There’s a behavior difference between the Ubuntu and RHEL versions of dhclient:
•	On Ubuntu, dhclient writes the DHCP lease response, forks/daemonizes, then writes the pid file with the daemonized process ID.
•	On RHEL, dhclient writes a pid file with the pre-daemon pid, writes the DHCP lease response, forks/daemonizes, then overwrites the pid file with the new (daemonized) pid.

On RHEL, there’s a race between dhcp_discovery() and dhclient:
1.	dhclient writes the pid file and lease file
2.	dhclient forks; the parent process exits
3.	dhcp_discovery() sees that the pid file and lease file exist
4.	dhcp_discovery() tries to kill the process named in the pid file, but it already exited in step 2
5.	dhclient child starts, daemonizes, and writes its pid in the pid file


Version-Release number of selected component (if applicable):


How reproducible:
Fairly common

Steps to Reproduce:
1. Create a VM in Azure from a "preprovisioned pool" of VMs
2.
3.

Actual results:
dhcp_discovery() in dhcp.py throws an error when trying to send SIGKILL to a non-existent process

Expected results:


Additional info:

Comment 2 Jason Zions 2018-09-25 23:52:34 UTC
Simplest fix seems to be waiting until the pid in the pid file created by dhclient actually identifies an existing process whose parent is pid 1 (i.e. the forked child instance of dhclient post-lease acquisition). We have a patch which does exactly this and it resolves the issue.

Comment 3 Rick Barry 2018-09-26 13:18:43 UTC
(In reply to Jason Zions from comment #2)
> Simplest fix seems to be waiting until the pid in the pid file created by
> dhclient actually identifies an existing process whose parent is pid 1 (i.e.
> the forked child instance of dhclient post-lease acquisition). We have a
> patch which does exactly this and it resolves the issue.

Thanks for the bug report and your debugging effort to identify the problem. We'll take a look.

Comment 4 Rick Barry 2018-10-08 14:32:30 UTC
Jason, was this the issue that was observed during the fast provisioning testing a few weeks ago? If this issue is resolved, do the tests pass?

Comment 5 Dan 2018-10-08 22:50:21 UTC
@Rick - yes, this was the issue seen and the fix resolved the issue with the fast prov testing.

Comment 6 Jason Zions 2018-10-22 18:43:09 UTC
(In reply to Rick Barry from comment #4)
> Jason, was this the issue that was observed during the fast provisioning
> testing a few weeks ago? If this issue is resolved, do the tests pass?

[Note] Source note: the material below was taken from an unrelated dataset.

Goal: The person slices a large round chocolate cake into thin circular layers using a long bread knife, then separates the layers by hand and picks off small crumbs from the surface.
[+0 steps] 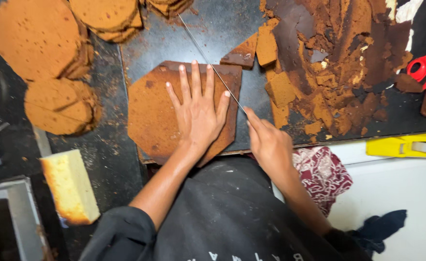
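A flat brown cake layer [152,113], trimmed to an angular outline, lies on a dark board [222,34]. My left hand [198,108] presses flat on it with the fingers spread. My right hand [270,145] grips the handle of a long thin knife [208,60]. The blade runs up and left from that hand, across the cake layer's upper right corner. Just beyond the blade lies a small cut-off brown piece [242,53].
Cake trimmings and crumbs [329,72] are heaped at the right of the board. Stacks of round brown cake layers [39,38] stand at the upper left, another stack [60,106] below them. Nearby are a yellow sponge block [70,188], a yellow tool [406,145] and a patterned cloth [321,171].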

Dan is correct; with this issue resolved, fast provisioning passed our tests. I've submitted a patch to repair this issue, https://code.launchpad.net/~jasonzio/cloud-init/+git/cloud-init/+merge/357427

Comment 7 Dan 2018-10-24 03:47:18 UTC
Hi Rick, Eduardo, we have submitted a patch here:
https://bugs.launchpad.net/cloud-init/+bug/1794399

We are waiting on the merge decision, and will update. Once this has been accepted, we will need a test package based on the existing 18.2 RHEL 7.6 package.

Thanks!

Comment 9 Eduardo Otubo 2019-01-18 15:14:18 UTC
(In reply to Jason Zions from comment #8)
> Two commits have been merged:
> 
> https://code.launchpad.net/~jasonzio/cloud-init/+git/cloud-init/+merge/360905

The commit:

commit fdadcb5fae51f4e6799314ab98e3aec56c79b17c
Author: Jason Zions <jasonzio>
Date:   Tue Jan 15 21:37:17 2019 +0000

    net: Wait for dhclient to daemonize before reading lease file

Applied cleanly

> https://code.launchpad.net/~jasonzio/cloud-init/+git/cloud-init/+merge/361757

But this one:

commit f19dc8fa62d4fd8de33311c3c75c5b6da440bebe
Author: Jason Zions <jasonzio>
Date:   Tue Jan 15 17:05:47 2019 +0000

    [Azure] Increase retries when talking to Wireserver during metadata walk

Looks like is depending in lots of other commits. Is this commit absolutely mandatory to solve this BZ? If so I'll have to spend a little more time to work on the backport.

Comment 10 Jason Zions 2019-01-18 18:07:19 UTC
This is a one-line change. If you're seeing more, that's because I did a pull from master to my branch but failed to do a rebase, for which I apologize. The single commit you need is 26f2e40:

diff --git a/cloudinit/sources/DataSourceAzure.py b/cloudinit/sources/DataSourceAzure.py
index 46efca4..a4f998b 100644
--- a/cloudinit/sources/DataSourceAzure.py
+++ b/cloudinit/sources/DataSourceAzure.py
@@ -416,7 +416,7 @@ class DataSourceAzure(sources.DataSource):
                     raise sources.InvalidMetaDataException(msg)
                 ret = self._reprovision()
             imds_md = get_metadata_from_imds(
-                self.fallback_interface, retries=3)
+                self.fallback_interface, retries=10)
             (md, userdata_raw, cfg, files) = ret
             self.seed = cdev
             crawled_data.update({

Comment 12 Yuxin Sun 2019-01-24 02:45:11 UTC
Waiting for MSFT providing fast provisioning image.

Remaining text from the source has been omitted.